Records from a collection:
::::

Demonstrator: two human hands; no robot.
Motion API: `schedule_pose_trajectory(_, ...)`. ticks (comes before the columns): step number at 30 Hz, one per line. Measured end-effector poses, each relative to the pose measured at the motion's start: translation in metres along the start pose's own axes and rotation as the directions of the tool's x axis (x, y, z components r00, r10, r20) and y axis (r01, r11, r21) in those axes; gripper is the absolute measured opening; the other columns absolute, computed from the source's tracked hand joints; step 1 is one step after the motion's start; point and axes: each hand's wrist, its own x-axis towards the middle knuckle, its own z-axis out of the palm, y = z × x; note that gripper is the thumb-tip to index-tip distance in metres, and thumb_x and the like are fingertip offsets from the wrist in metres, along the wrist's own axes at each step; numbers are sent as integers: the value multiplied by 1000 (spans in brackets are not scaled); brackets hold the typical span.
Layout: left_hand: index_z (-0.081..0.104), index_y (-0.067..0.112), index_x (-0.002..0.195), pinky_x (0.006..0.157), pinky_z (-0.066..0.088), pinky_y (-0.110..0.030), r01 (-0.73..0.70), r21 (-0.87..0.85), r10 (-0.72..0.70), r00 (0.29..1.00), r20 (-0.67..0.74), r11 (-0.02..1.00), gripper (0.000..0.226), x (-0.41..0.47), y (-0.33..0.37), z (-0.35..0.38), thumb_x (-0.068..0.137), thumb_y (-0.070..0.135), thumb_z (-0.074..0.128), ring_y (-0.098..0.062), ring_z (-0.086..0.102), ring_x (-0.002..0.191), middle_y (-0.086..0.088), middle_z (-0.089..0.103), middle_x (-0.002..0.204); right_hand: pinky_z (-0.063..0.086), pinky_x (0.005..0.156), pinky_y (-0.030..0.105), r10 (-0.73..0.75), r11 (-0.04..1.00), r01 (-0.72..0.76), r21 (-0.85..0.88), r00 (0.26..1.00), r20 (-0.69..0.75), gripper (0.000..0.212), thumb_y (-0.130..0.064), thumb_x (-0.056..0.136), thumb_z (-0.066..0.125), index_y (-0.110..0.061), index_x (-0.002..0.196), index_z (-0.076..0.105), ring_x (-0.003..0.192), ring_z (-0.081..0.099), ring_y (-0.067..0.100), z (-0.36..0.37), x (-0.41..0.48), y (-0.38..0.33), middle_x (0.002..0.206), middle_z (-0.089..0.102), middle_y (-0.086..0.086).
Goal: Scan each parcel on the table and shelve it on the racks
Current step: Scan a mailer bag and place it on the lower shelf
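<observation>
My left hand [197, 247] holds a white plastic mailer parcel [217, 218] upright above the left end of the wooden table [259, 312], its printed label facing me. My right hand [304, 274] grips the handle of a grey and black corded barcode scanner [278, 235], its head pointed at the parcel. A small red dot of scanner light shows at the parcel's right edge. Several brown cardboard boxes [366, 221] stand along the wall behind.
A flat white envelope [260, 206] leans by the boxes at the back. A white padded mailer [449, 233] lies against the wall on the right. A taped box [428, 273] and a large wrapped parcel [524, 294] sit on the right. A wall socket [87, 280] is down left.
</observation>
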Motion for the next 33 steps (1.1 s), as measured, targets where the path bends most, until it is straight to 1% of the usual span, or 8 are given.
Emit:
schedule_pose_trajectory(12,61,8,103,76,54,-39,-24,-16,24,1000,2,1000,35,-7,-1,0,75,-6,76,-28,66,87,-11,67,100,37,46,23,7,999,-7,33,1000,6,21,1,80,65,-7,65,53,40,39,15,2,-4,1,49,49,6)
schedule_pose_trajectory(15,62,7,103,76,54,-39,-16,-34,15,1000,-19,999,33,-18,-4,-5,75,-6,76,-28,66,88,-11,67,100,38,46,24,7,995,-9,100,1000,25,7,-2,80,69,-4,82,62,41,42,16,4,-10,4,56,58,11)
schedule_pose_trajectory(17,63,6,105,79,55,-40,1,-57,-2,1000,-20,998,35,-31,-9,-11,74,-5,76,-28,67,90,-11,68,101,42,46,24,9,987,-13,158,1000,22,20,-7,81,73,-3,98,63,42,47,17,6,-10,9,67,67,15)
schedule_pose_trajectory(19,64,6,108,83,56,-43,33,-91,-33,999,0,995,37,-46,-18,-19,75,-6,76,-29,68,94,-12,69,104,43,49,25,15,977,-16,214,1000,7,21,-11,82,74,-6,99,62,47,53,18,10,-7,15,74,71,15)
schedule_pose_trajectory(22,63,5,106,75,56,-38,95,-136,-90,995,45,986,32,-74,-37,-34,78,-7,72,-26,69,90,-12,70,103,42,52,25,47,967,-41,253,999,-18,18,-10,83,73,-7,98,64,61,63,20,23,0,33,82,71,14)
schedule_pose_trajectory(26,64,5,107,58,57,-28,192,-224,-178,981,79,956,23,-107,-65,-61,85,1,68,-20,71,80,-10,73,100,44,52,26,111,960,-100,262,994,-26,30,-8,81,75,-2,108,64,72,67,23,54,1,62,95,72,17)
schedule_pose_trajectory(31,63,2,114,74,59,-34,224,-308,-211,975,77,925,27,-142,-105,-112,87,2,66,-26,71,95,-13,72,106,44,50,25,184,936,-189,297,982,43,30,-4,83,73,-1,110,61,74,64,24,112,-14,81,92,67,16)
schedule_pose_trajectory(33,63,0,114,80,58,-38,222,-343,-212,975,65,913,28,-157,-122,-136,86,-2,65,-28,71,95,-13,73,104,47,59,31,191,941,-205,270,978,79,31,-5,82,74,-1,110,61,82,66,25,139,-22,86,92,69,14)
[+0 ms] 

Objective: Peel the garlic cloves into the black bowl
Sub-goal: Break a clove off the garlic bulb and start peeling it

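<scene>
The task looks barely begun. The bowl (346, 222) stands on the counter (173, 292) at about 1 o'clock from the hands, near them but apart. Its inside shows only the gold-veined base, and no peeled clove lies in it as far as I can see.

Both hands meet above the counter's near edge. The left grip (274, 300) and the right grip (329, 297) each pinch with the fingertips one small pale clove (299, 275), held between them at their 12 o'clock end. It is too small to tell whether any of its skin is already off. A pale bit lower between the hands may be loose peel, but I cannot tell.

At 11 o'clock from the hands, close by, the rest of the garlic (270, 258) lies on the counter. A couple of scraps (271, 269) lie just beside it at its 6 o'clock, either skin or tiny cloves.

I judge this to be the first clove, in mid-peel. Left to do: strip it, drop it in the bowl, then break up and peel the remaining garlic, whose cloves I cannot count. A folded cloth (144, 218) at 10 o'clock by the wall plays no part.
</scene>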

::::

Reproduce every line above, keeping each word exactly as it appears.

Task response ->
Demonstrator: two human hands; no robot.
Motion API: `schedule_pose_trajectory(_, ...)`. ticks (comes before the columns): step number at 30 Hz, one per line. Measured end-effector poses, each relative to the pose measured at the motion's start: translation in metres along the start pose's own axes and rotation as the directions of the tool's x axis (x, y, z components r00, r10, r20) and y axis (r01, r11, r21) in those axes; gripper is the absolute measured opening; the other columns absolute, computed from the source's tracked hand joints; step 1 is one step after the motion's start; point and axes: each hand's wrist, its own x-axis towards the middle knuckle, its own z-axis out of the palm, y = z × x; note that gripper is the thumb-tip to index-tip distance in metres, and thumb_x and the like are fingertip offsets from the wrist in metres, along the wrist's own axes at each step; numbers are sent as integers: the value multiplied by 1000 (spans in brackets are not scaled); brackets hold the typical span.
Layout: left_hand: index_z (-0.081..0.104), index_y (-0.067..0.112), index_x (-0.002..0.195), pinky_x (0.006..0.157), pinky_z (-0.066..0.088), pinky_y (-0.110..0.030), r01 (-0.73..0.70), r21 (-0.87..0.85), r10 (-0.72..0.70), r00 (0.29..1.00), r20 (-0.67..0.74), r11 (-0.02..1.00), gripper (0.000..0.226), x (-0.41..0.47), y (-0.33..0.37), z (-0.35..0.38), thumb_x (-0.068..0.137), thumb_y (-0.070..0.135), thumb_z (-0.074..0.128), ring_y (-0.098..0.062), ring_z (-0.086..0.102), ring_x (-0.002..0.191), middle_y (-0.086..0.088), middle_z (-0.089..0.103), middle_x (-0.002..0.204); right_hand: pinky_z (-0.063..0.086), pinky_x (0.005..0.156), pinky_y (-0.030..0.105), r10 (-0.73..0.75), r11 (-0.04..1.00), r01 (-0.72..0.76), r21 (-0.85..0.88), r00 (0.26..1.00), r20 (-0.69..0.75), gripper (0.000..0.212), thumb_y (-0.130..0.064), thumb_x (-0.056..0.136), thumb_z (-0.066..0.125), index_y (-0.110..0.061), index_x (-0.002..0.196), index_z (-0.076..0.105), ring_x (-0.003..0.192), ring_z (-0.081..0.099), ring_y (-0.067..0.100), z (-0.36..0.37), x (-0.41..0.48), y (-0.38..0.33), middle_x (0.002..0.206), middle_z (-0.089..0.102), middle_y (-0.086..0.086).
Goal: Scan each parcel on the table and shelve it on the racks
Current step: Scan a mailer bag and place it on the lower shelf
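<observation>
My left hand [197, 247] holds a white plastic mailer parcel [217, 218] upright above the left end of the wooden table [259, 312], its printed label facing me. My right hand [304, 274] grips the handle of a grey and black corded barcode scanner [278, 235], its head pointed at the parcel. A small red dot of scanner light shows at the parcel's right edge. Several brown cardboard boxes [366, 221] stand along the wall behind.
A flat white envelope [260, 206] leans by the boxes at the back. A white padded mailer [449, 233] lies against the wall on the right. A taped box [428, 273] and a large wrapped parcel [524, 294] sit on the right. A wall socket [87, 280] is down left.
</observation>
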Motion for the next 33 steps (1.1 s), as measured, targets where the path bends most, until it is straight to 1% of the usual span, or 8 are given.
Emit:
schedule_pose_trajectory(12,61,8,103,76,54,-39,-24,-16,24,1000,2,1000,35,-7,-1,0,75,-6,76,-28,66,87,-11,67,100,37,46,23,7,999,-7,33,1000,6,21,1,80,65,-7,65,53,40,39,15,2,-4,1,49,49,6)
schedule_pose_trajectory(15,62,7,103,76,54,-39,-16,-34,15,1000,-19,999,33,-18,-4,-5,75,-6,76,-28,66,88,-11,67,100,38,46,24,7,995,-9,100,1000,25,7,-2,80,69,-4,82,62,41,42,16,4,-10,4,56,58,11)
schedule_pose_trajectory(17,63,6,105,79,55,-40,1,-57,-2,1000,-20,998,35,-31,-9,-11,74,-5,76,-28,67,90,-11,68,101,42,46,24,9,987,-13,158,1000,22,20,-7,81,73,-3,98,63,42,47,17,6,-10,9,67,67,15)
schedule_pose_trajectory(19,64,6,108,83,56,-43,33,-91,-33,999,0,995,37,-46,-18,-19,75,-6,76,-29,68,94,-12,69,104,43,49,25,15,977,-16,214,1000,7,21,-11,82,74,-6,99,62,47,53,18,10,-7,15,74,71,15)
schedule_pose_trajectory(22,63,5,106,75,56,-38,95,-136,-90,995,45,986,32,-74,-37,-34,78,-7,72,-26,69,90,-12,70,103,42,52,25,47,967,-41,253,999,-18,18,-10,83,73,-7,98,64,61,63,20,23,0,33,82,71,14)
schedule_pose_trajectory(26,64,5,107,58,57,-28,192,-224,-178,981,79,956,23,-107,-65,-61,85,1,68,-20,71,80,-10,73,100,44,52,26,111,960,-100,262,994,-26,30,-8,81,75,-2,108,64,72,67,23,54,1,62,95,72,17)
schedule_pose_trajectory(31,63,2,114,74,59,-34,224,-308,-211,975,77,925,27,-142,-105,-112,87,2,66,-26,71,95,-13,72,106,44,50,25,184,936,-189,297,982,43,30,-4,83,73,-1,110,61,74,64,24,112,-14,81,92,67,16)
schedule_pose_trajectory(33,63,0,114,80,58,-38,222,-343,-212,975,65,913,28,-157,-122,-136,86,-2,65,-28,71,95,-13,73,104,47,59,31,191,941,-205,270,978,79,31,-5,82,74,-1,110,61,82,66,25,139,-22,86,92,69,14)
[+0 ms] 

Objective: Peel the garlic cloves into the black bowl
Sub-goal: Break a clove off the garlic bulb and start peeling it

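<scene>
The task looks barely begun. The bowl (346, 222) stands on the counter (173, 292) at about 1 o'clock from the hands, near them but apart. Its inside shows only the gold-veined base, and no peeled clove lies in it as far as I can see.

Both hands meet above the counter's near edge. The left grip (274, 300) and the right grip (329, 297) each pinch with the fingertips one small pale clove (299, 275), held between them at their 12 o'clock end. It is too small to tell whether any of its skin is already off. A pale bit lower between the hands may be loose peel, but I cannot tell.

At 11 o'clock from the hands, close by, the rest of the garlic (270, 258) lies on the counter. A couple of scraps (271, 269) lie just beside it at its 6 o'clock, either skin or tiny cloves.

I judge this to be the first clove, in mid-peel. Left to do: strip it, drop it in the bowl, then break up and peel the remaining garlic, whose cloves I cannot count. A folded cloth (144, 218) at 10 o'clock by the wall plays no part.
</scene>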

What was produced is the complete output.